Other recommendations/suggestions related to minimizing the development of cancer-related radiodermatitis included the following:

  • Semipermeable dressings were suggested in conjunction with standard washing and skincare, as opposed to standard washing and skincare alone (strength of recommendation: Conditional; quality of evidence: Low)
  • Topical steroids were suggested in conjunction with standard washing and skincare, as opposed to standard washing and skincare alone (strength of recommendation: Conditional; quality of evidence: Low)
  • Either deodorant/antiperspirant use in conjunction with standard washing and skincare regimen or standard washing/skincare regimen alone was suggested for patients with cancer undergoing RT to the chest or breast (strength of recommendation: Conditional; quality of evidence: Very Low)
  • Emu oil (strength of recommendation: Conditional; quality of evidence: Very Low) and calendula (strength of recommendation: Conditional; quality of evidence: Low) were not considered useful in conjunction with standard washing and skincare
  • Oral curcumin or aloe vera/aloe vera formulations were recommended only within the context of a clinical trial (strength of recommendation: Knowledge gap)

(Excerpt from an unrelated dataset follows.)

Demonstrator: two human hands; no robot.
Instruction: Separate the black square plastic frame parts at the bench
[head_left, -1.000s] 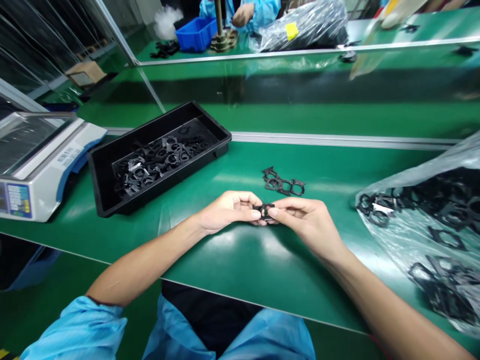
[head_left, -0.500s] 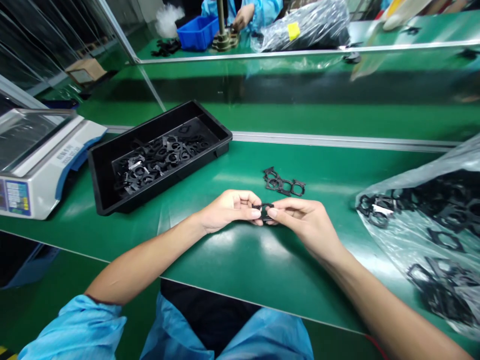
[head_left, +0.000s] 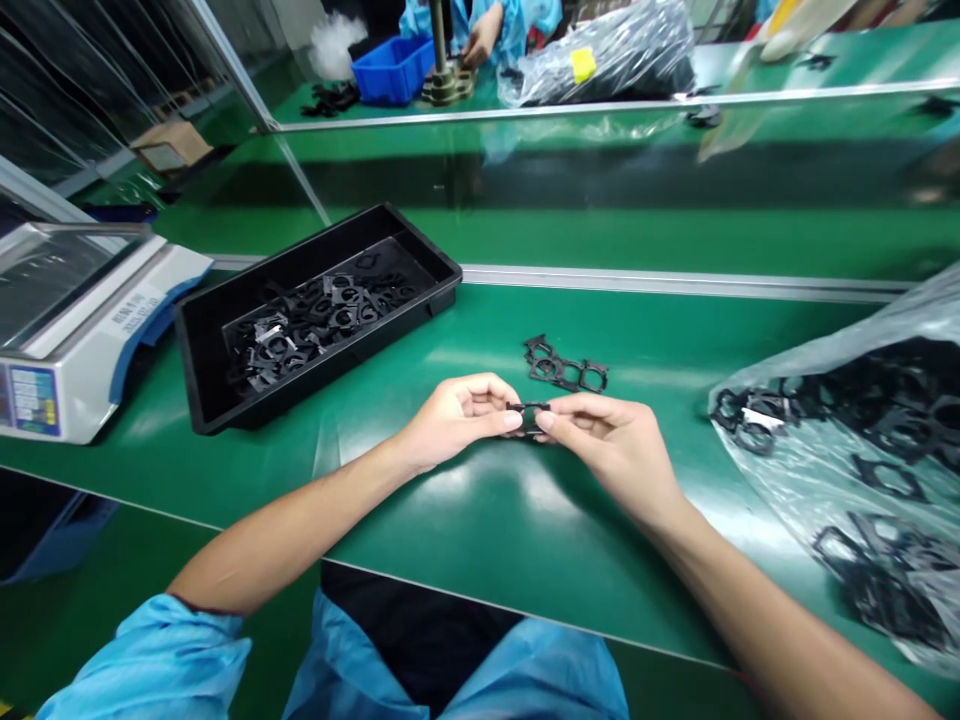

Regarding treatment of symptoms of cancer-related radiodermatitis, such as pain and itching, topical steroids in conjunction with standard washing and skincare were suggested for those patients with intact skin, as opposed to standard washing and skincare alone (strength of recommendation: Conditional; quality of evidence: Low).

The guidelines panel note that future research priorities need to build on evidence-based interventions vs past strategies that have not demonstrated efficacy.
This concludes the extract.